◆ **Work instructions**
Return every line of the data below word for word, including the punctuation.

◆ **Source data**
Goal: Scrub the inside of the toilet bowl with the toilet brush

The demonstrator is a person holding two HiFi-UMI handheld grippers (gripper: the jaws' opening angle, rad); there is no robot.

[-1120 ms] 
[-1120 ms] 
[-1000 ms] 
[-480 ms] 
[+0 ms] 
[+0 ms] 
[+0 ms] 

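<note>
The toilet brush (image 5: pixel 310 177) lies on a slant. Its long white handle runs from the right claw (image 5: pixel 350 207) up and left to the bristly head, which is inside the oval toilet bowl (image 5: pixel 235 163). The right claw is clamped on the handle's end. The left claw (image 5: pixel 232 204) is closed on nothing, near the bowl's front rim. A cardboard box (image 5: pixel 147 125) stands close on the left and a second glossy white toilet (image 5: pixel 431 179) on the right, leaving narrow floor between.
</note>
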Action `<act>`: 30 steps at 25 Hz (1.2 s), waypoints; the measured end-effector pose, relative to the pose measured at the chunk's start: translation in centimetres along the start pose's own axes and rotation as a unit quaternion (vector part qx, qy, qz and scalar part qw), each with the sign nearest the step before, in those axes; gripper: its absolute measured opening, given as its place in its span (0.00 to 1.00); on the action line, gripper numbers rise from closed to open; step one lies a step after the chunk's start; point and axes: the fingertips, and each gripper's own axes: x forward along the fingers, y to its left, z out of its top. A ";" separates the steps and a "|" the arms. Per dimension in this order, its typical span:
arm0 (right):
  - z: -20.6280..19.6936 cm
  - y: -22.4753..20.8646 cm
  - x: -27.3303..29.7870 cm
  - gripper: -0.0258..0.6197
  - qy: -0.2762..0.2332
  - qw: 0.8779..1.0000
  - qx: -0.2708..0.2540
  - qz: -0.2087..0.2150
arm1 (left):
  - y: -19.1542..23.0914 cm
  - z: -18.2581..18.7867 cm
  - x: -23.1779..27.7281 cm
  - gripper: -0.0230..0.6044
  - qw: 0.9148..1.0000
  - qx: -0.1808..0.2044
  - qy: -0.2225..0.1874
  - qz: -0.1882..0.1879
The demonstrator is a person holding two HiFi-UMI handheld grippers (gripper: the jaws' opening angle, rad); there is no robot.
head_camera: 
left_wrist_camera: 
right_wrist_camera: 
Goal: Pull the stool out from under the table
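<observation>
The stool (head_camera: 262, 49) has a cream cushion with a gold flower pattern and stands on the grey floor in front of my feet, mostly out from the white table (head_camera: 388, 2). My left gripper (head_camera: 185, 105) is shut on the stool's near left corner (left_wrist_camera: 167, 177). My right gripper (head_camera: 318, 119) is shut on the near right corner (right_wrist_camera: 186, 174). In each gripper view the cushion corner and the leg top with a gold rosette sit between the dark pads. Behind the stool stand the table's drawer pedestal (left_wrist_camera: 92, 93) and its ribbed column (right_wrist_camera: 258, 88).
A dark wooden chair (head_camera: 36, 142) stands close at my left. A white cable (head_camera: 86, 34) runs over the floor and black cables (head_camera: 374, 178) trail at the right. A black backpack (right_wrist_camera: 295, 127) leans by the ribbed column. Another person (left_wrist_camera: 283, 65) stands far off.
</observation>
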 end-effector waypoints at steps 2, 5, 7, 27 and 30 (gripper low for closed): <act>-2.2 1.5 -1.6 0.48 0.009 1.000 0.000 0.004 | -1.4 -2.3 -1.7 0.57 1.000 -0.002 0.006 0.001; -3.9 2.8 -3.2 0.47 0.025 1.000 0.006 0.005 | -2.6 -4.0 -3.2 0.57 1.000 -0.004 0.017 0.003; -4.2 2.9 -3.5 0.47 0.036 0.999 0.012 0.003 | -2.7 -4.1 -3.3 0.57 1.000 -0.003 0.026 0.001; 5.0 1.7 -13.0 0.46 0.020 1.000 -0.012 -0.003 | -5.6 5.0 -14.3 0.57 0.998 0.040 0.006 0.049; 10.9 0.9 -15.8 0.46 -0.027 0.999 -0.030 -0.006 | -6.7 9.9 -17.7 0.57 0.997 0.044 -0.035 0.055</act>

◆ **Response below**
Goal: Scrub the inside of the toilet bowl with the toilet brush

The demonstrator is a person holding two HiFi-UMI handheld grippers (gripper: the jaws' opening angle, rad); there is no robot.

[-1120 ms] 
[-1120 ms] 
[-1000 ms] 
[-480 ms] 
[+0 ms] 
[+0 ms] 
[+0 ms] 

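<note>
The toilet brush (image 5: pixel 310 177) lies on a slant. Its long white handle runs from the right claw (image 5: pixel 350 207) up and left to the bristly head, which is inside the oval toilet bowl (image 5: pixel 235 163). The right claw is clamped on the handle's end. The left claw (image 5: pixel 232 204) is closed on nothing, near the bowl's front rim. A cardboard box (image 5: pixel 147 125) stands close on the left and a second glossy white toilet (image 5: pixel 431 179) on the right, leaving narrow floor between.
</note>
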Action `<act>`: 30 steps at 25 Hz (1.2 s), waypoints; the measured end-effector pose, relative to the pose measured at the chunk's start: translation in centimetres along the start pose's own axes and rotation as a unit quaternion (vector part qx, qy, qz and scalar part qw), each with the sign nearest the step before, in those axes; gripper: its absolute measured opening, given as its place in its span (0.00 to 1.00); on the action line, gripper numbers rise from closed to open; step one lies a step after the chunk's start; point and axes: the fingertips, and each gripper's own axes: x forward along the fingers, y to its left, z out of its top. A ";" separates the steps and a "|" the arms. Per dimension in this order, its typical span:
arm0 (right):
  - z: -20.6280..19.6936 cm
  - y: -22.4753..20.8646 cm
  - x: -27.3303..29.7870 cm
  - gripper: -0.0258..0.6197
  - qy: -0.2762..0.2332
  - qw: 0.8779..1.0000
  - qx: -0.2708..0.2540
  - qz: -0.2087..0.2150
arm1 (left):
  - y: -19.1542..23.0914 cm
  - z: -18.2581..18.7867 cm
  - x: -23.1779..27.7281 cm
  - gripper: -0.0230..0.6044
  - qw: 0.9148..1.0000
  - qx: -0.1808..0.2044
  - qy: -0.2225..0.1874
  - qz: -0.1882..0.1879
The demonstrator is a person holding two HiFi-UMI handheld grippers (gripper: the jaws' opening angle, rad); there is no robot.
head_camera: 
left_wrist_camera: 
right_wrist_camera: 
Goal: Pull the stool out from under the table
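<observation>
The stool (head_camera: 262, 49) has a cream cushion with a gold flower pattern and stands on the grey floor in front of my feet, mostly out from the white table (head_camera: 388, 2). My left gripper (head_camera: 185, 105) is shut on the stool's near left corner (left_wrist_camera: 167, 177). My right gripper (head_camera: 318, 119) is shut on the near right corner (right_wrist_camera: 186, 174). In each gripper view the cushion corner and the leg top with a gold rosette sit between the dark pads. Behind the stool stand the table's drawer pedestal (left_wrist_camera: 92, 93) and its ribbed column (right_wrist_camera: 258, 88).
A dark wooden chair (head_camera: 36, 142) stands close at my left. A white cable (head_camera: 86, 34) runs over the floor and black cables (head_camera: 374, 178) trail at the right. A black backpack (right_wrist_camera: 295, 127) leans by the ribbed column. Another person (left_wrist_camera: 283, 65) stands far off.
</observation>
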 end-effector waypoints at steps 2, 5, 7, 27 and 30 (gripper low for closed): <act>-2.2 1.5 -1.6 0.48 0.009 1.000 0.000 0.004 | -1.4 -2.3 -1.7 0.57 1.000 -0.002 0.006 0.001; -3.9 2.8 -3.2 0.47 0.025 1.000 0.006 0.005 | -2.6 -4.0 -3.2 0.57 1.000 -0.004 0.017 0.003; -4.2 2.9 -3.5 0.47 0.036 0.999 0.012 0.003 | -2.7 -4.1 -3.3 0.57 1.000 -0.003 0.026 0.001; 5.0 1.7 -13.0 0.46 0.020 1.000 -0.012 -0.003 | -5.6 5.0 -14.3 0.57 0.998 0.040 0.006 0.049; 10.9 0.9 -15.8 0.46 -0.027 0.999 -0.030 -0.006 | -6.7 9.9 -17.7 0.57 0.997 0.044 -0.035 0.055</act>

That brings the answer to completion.